### PROBLEM DESCRIPTION
Transcription, pictures excluded: write out the data below exactly.

### SUPPLIED DATA
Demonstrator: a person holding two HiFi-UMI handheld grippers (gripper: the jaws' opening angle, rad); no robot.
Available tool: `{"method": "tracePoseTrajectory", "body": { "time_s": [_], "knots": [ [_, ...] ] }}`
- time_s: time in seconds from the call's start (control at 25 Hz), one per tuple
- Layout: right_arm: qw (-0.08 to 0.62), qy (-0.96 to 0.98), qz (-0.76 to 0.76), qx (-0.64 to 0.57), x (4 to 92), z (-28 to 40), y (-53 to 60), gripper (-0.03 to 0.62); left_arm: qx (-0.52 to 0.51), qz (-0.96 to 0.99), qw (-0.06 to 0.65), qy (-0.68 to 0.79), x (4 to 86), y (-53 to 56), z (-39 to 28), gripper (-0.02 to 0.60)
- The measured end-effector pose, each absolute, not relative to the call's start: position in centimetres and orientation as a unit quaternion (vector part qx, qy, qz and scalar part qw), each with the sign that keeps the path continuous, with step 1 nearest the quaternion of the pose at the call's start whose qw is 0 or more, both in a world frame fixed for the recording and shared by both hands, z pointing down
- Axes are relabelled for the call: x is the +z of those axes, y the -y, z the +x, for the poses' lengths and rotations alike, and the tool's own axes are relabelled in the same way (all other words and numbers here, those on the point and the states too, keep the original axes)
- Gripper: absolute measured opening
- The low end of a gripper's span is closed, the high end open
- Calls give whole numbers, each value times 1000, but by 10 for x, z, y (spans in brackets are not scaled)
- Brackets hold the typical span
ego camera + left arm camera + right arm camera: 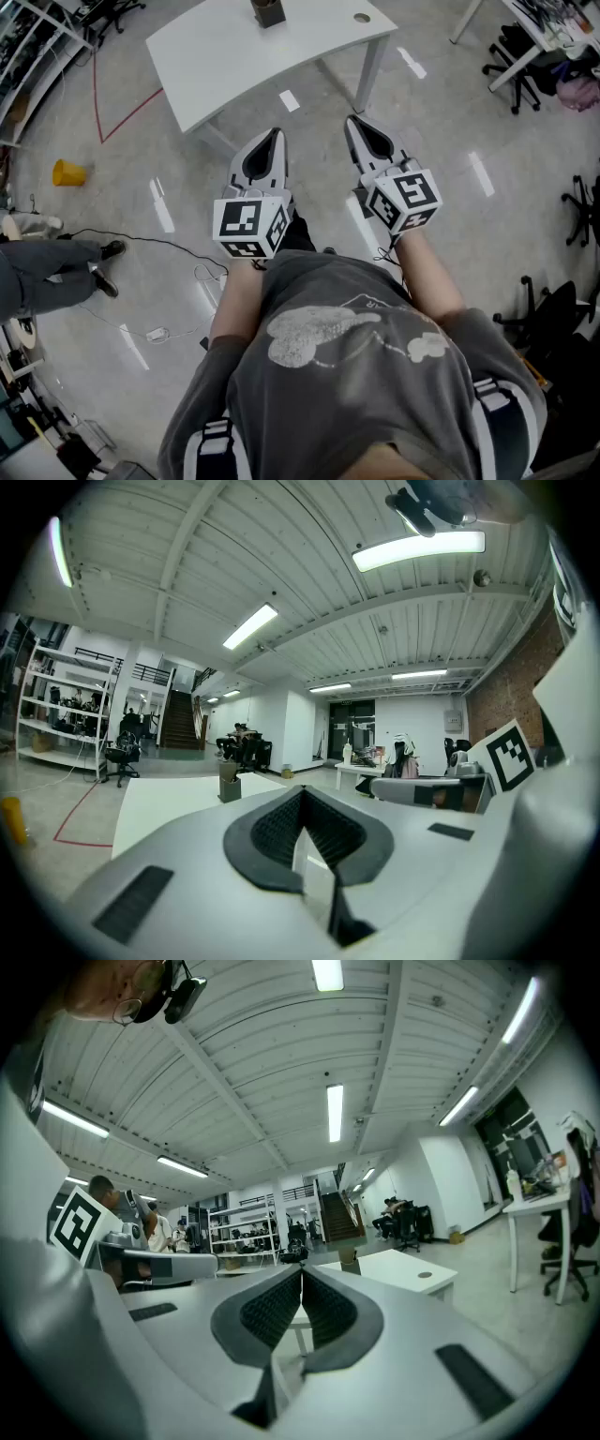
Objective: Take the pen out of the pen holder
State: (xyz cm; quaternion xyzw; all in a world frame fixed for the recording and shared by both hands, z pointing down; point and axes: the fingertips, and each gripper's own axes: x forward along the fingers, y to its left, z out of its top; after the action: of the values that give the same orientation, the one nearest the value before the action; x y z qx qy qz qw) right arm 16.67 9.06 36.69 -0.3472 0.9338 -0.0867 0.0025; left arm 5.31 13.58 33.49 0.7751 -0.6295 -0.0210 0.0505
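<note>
A dark pen holder (267, 11) stands on the far part of a white table (244, 56); I cannot make out the pen in it. Both grippers are held level in front of the person, well short of the table and over the floor. My left gripper (277, 135) is shut with nothing in it. My right gripper (353, 121) is also shut and empty. In the left gripper view the holder (230, 787) appears small, left of the jaw tips (302, 791). In the right gripper view the holder (349, 1260) sits just right of the tips (302, 1269).
A yellow cup (67, 172) and a red tape line (127, 117) mark the floor at left. Cables (155, 333) lie near a seated person's legs (52, 272). Office chairs (516, 66) stand at the right. The table has a round hole (362, 17).
</note>
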Motion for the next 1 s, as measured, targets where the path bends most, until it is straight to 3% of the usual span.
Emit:
{"method": "tracePoseTrajectory", "body": {
  "time_s": [1.0],
  "knots": [
    [-13, -916, -391, -88, 362, 41, 107, 8, -30, 803, 66, 592, 331, 69, -76, 8]
  ]
}}
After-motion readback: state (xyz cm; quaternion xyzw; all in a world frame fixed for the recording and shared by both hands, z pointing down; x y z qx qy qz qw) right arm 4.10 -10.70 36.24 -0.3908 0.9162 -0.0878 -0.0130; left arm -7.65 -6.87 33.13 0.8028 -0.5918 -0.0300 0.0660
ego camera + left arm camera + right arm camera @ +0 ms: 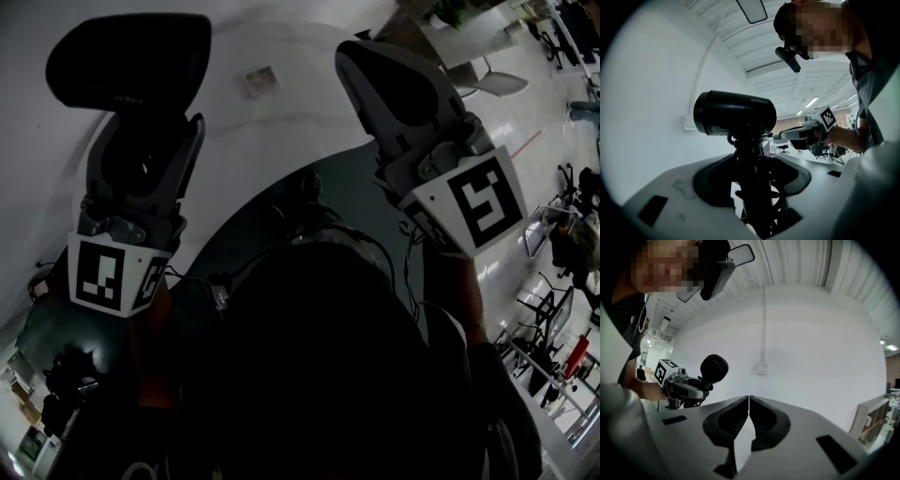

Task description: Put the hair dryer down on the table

### RESULT BELOW
Demonstrator: a person holding two HiFi-UMI handheld grippers (gripper: the jaws' opening angle, rad); no robot.
Available tool: `{"method": "tracePoseTrajectory", "body": { "time_s": [_], "knots": [ [_, ...] ] }}`
- time_s: time in seconds from the call's start (control at 25 Hz), one per tuple
- Layout: right_arm: qw (-0.08 to 0.62), qy (-0.96 to 0.98), qz (-0.76 to 0.76), qx (-0.64 to 0.57), x (4 to 92), z (-28 to 40), y (-53 to 60), gripper (-0.03 to 0.62); left_arm: qx (-0.52 to 0.51), qz (-0.96 to 0.99), qw (-0.06 to 0.65), qy (-0.68 to 0.79), x (4 to 86), y (-53 to 56), z (-39 to 28), gripper (-0.02 to 0.60)
- The measured end-effector pose, each absolute, not relative to the call's start: position in centimetres and orientation as a unit quaternion (vector part qx, qy, qz and scalar part qw), each with the sign that keeps the path continuous, with step 1 nearest the quaternion of the pose at the call's start whose qw is 0 or more, both in a world frame fixed for the recording and shared by both hands, z pointing down
- Axes are relabelled for the call: x is the +z of those axes, y the -y, z the +x, for the poses' lengths and rotations alike, and the tool's own axes are relabelled in the same way (all other words and numbers here, those on the point and the states too, keep the original axes)
- Gripper: absolute measured opening
- The low end of a gripper's span is closed, the high end open
- Calls give whole numbers, each value times 1000, but by 10 for x, z, y (spans in brackets are not scaled)
- Brackets hold the typical span
ego camera + left arm camera + right arm camera: 
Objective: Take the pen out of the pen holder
State: (xyz cm; quaternion xyzw; all in a world frame fixed for the recording and shared by both hands, z pointing down; point and axes: the fingertips, and each gripper's own axes: x forward along the fingers, y to its left, z out of its top; after the action: of the values that give the same orientation, the one nearest the value before the action; x y z qx qy qz qw) right arm 16.67 9.06 36.69 -0.3472 0.9338 -0.0867 0.0025; left arm 5.31 13.58 33.49 0.7751 -0.6295 -0.0210 0.0505
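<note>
A dark pen holder (267, 11) stands on the far part of a white table (244, 56); I cannot make out the pen in it. Both grippers are held level in front of the person, well short of the table and over the floor. My left gripper (277, 135) is shut with nothing in it. My right gripper (353, 121) is also shut and empty. In the left gripper view the holder (230, 787) appears small, left of the jaw tips (302, 791). In the right gripper view the holder (349, 1260) sits just right of the tips (302, 1269).
A yellow cup (67, 172) and a red tape line (127, 117) mark the floor at left. Cables (155, 333) lie near a seated person's legs (52, 272). Office chairs (516, 66) stand at the right. The table has a round hole (362, 17).
</note>
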Motion for the next 1 s, as measured, targets where the path bends most, until it is straight to 3% of the usual span.
Emit:
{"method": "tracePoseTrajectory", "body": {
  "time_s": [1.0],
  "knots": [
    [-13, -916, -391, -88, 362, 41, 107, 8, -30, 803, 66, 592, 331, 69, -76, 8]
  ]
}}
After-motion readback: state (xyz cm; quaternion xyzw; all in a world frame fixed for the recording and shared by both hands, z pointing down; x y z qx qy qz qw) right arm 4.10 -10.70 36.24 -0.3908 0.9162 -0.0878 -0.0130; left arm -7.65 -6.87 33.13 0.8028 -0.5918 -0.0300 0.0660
ego camera + left arm camera + right arm camera @ +0 ms: 

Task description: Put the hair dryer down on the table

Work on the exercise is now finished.